Along the way, the court found numerous methodological failings from Dr. Plunkett, generally categorized as cherry-picking data and failing to address contrary data. Id. at *50. As with Dr. Moye, one bit of contrary data was the EMA report, which she disingenuously said was outside the scope of her review (as a purported regulatory expert who reviewed other regulatory materials). Id. at *59. This all added up to her opinions being excluded as unreliable.

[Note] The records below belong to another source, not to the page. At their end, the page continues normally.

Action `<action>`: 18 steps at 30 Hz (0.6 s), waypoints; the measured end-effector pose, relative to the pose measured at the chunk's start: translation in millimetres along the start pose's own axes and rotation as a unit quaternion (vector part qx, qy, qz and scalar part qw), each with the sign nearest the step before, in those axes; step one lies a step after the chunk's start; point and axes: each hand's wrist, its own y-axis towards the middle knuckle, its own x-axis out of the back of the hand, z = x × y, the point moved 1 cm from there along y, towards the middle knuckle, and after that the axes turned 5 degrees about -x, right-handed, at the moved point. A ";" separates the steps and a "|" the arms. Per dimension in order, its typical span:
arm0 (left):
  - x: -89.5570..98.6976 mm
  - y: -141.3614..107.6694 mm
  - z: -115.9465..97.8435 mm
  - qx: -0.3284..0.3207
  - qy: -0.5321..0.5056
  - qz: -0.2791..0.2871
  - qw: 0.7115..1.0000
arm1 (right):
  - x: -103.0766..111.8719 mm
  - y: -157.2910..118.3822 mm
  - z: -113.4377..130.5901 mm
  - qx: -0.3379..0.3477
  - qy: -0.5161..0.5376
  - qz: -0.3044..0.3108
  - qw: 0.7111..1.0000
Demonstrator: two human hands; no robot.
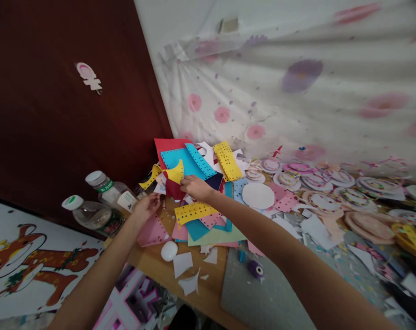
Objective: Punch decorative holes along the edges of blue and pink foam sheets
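Observation:
My right hand (196,188) reaches into a pile of coloured craft sheets, its fingers closed at the edge of a dark red sheet (173,189). Just above the fingertips, a curved yellow piece with punched holes (175,173) overlaps that sheet. My left hand (147,205) is at the left side of the pile with fingers bent together, close to a small white piece (160,186); what they grip, if anything, is too small to make out. Under and around both hands lie a blue sheet (173,158), a yellow punched strip (196,212) and a pink punched sheet (153,231).
Two plastic bottles (99,217) stand left, beside a dark red door (73,123). A white round lid-like object (169,251) and paper scraps (182,264) lie in front. A purple roll (255,269) rests on a grey mat (249,298). Layered decorated discs (321,201) cover the right.

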 end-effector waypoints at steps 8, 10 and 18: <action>-9.1 5.2 -17.5 0.017 -0.131 -0.050 0.990 | -2.0 -1.1 1.9 -0.105 0.056 -0.041 0.992; -12.1 7.6 -18.2 0.012 -0.130 -0.053 0.990 | -4.3 3.3 11.0 -0.131 0.063 -0.047 0.988; -3.5 11.9 -14.4 -0.028 -0.018 -0.052 0.998 | -29.3 27.3 35.3 -0.262 0.029 -0.068 0.962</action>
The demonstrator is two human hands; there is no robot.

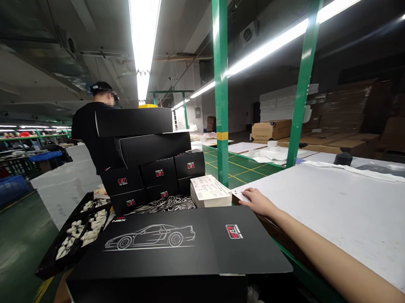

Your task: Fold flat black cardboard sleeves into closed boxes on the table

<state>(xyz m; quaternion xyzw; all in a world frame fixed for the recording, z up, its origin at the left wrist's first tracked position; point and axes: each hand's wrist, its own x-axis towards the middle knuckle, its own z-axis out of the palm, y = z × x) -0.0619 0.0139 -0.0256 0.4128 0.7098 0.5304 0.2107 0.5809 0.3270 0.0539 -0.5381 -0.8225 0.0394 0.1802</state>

Last was Dr. Whitaker-Azmitia, who did not fail every one of the Daubert factors like Drs. Moye and Plunkett did. She had done rat studies to test her hypothesis that hyperserotonemia, high serotonin levels in developing brains, causes ASD and had published at least some of her work describing her hypothesis. Id. at *65. This is where form meets substance, however, as it is not enough for a hypothesis to have been presented or even published. This particular hypothesis based on animal studies had been widely rejected in the medical literature and by the EMA and not supported in the “wealth of epidemiological data on the associative and causal relationship between maternal SSRI use and ASD.” Id. at **66-67. Dr. Whitaker-Azmitia’s attempt to support her opinion with epidemiological data, based on a “face validity” methodology, was rejected as unreliable for failings similar to what plagued the other experts. Most notably, she focused her analysis on studies that might support her hypothesis and not those that might undercut it. Id. at *69. While that would have no doubt made for effective cross-examination at trial, when the trial court fulfills its gatekeeping role, the jury should never hear opinions based on a results-driven and unscientific analysis. If that is all that the plaintiff can offer on causation, then summary judgment should be granted and a huge waste of judicial resources, not to mention the cost of trial and the burden on jurors, can be avoided.